Hold on and think before you judge, many people live with debilitating and painful invisible disabilities. The way people look can be deceiving.

  • People with disabilities want to feel included in our society. This can be hard when our language is often excluding, and we often assume people are able-bodied. For example, when health professionals jump to offer people “Go for a walk or a run” they are making an assumption the person is able-bodied. A person with a disability may often feel excluded by this and even hopeless, as they are unable to enact an apparently important suggestion. 

Use inclusive language instead– instead of a walk you can say “physical activity that suits your needs” or just be more curious around what is it that people want or can do. Instead of assuming all people are able-bodied and play able-bodied sports, be curious. Ask what people’s hobbies or favorite physical activities are. 

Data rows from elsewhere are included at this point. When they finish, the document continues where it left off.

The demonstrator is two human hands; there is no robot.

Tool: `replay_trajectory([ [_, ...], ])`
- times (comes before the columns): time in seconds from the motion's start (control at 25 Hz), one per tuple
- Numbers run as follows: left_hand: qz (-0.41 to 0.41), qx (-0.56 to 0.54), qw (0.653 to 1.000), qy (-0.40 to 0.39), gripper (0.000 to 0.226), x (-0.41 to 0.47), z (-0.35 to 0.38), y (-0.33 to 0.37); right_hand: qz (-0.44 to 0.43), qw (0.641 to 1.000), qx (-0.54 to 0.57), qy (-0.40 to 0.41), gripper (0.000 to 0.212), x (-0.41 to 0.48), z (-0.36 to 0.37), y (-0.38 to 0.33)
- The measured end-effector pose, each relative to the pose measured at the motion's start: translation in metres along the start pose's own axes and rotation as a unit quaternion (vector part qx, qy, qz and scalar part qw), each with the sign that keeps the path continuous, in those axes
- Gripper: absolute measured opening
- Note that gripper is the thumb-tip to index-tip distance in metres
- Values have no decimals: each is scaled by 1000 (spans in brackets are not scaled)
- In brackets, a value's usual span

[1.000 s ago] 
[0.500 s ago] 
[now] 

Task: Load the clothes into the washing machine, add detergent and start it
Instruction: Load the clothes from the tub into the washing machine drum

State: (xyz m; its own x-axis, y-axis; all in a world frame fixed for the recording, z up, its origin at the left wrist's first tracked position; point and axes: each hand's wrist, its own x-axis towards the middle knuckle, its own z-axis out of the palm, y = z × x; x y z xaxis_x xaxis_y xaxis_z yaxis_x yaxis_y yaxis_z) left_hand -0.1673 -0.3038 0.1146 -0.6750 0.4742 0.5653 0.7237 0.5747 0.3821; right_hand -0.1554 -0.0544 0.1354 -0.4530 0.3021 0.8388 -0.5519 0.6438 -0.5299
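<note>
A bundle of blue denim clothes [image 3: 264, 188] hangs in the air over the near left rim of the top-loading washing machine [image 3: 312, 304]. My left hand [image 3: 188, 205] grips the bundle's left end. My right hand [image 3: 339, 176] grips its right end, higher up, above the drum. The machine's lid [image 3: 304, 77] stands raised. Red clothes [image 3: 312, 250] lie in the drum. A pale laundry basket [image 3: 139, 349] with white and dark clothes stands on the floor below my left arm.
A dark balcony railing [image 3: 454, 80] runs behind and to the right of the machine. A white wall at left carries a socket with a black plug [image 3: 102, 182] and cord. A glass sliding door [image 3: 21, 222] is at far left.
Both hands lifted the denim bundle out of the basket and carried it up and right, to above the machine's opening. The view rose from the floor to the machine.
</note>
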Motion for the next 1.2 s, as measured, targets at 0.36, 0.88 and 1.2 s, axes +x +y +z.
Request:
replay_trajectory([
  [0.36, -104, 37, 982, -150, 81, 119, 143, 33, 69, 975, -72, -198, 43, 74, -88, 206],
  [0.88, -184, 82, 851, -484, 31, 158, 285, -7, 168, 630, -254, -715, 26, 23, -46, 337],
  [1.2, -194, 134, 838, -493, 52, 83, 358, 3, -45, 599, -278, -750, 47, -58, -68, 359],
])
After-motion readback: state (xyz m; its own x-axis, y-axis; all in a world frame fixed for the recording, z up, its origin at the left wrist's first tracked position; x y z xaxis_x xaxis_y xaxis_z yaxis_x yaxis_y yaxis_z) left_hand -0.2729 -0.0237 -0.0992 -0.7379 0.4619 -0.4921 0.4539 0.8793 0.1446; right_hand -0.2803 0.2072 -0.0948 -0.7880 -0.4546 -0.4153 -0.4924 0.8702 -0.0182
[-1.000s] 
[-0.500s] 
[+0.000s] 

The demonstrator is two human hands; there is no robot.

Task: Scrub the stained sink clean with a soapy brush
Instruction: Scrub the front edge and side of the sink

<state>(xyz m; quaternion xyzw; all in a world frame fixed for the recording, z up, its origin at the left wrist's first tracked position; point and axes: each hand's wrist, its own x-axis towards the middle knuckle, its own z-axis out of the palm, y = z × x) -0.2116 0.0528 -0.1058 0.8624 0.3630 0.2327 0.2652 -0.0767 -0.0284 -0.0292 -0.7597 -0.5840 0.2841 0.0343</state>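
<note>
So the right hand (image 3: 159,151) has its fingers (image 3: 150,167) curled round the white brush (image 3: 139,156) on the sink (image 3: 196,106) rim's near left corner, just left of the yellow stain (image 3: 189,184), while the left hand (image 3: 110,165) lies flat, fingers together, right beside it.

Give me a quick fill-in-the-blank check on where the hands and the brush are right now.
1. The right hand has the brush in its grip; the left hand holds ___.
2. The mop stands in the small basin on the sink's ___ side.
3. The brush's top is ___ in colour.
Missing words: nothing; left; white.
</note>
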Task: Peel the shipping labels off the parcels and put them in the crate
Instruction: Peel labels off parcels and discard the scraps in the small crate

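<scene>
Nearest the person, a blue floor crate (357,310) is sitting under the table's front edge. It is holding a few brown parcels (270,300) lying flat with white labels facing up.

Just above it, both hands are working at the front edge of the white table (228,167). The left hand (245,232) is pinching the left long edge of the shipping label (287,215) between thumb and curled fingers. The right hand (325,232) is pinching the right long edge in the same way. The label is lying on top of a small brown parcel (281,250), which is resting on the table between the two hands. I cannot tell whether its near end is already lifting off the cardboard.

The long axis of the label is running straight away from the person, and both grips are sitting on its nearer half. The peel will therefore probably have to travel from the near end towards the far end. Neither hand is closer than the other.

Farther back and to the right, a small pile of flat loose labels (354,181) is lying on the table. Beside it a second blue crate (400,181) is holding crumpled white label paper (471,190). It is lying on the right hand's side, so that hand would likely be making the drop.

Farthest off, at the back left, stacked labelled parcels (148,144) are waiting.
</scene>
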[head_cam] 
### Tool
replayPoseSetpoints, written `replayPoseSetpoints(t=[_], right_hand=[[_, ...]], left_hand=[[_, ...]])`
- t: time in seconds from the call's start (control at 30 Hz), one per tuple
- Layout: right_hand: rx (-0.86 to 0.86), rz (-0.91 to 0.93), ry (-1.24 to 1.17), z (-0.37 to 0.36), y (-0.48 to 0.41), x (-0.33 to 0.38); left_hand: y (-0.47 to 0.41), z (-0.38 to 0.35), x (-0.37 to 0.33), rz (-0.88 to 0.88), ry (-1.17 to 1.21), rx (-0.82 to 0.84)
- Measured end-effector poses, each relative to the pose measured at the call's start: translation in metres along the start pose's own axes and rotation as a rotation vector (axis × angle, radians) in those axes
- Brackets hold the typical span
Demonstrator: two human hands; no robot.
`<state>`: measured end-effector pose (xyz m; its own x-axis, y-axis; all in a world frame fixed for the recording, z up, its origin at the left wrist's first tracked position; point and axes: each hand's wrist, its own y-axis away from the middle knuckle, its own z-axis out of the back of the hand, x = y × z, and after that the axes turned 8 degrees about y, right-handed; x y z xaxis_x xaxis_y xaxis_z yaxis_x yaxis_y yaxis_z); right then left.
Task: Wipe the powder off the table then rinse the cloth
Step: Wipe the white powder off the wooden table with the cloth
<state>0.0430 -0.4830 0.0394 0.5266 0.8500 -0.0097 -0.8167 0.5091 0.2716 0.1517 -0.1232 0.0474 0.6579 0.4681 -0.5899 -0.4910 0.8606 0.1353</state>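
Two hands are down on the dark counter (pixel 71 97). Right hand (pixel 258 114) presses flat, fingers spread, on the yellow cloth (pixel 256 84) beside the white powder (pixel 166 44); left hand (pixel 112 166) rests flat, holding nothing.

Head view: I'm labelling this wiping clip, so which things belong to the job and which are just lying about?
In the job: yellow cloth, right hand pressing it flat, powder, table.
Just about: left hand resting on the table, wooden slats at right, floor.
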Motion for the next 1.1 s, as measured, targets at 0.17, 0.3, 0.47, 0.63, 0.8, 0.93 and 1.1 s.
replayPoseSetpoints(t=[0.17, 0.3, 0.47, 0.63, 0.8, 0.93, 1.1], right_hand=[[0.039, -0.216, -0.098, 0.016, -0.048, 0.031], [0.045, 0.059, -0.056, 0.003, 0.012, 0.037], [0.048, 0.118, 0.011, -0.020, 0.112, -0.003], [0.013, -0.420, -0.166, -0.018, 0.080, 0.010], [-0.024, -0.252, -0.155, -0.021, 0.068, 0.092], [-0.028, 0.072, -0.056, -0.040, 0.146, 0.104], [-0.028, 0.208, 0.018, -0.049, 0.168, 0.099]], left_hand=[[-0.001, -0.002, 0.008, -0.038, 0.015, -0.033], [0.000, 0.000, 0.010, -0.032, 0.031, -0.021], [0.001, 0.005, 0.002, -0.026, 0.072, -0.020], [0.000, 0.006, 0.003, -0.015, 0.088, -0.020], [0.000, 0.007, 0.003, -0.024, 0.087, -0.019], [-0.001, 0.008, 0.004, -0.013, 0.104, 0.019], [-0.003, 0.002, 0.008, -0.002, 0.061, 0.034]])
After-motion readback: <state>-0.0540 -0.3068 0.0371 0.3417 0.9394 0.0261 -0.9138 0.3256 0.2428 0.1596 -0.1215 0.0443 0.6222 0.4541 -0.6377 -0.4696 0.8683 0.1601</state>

I hope this helps you think about people’s disability status differently, or even just think about it. My hope is that our future-society will be more inclusive to all, and in which this kind of blog post would be obvious and unnecessary. If we all made more of an effort, self-acceptance would soon replace shame for many people.

Every child with a disability and every parent to a child with a disability should be proud. Not ashamed. I am no longer ashamed. This post is proof.

What’s your proof?

Until next time,

L. K. Bridgford 

No longer ashamed. This is my proof.
Self-acceptance. Blogging about disability and feeling grateful.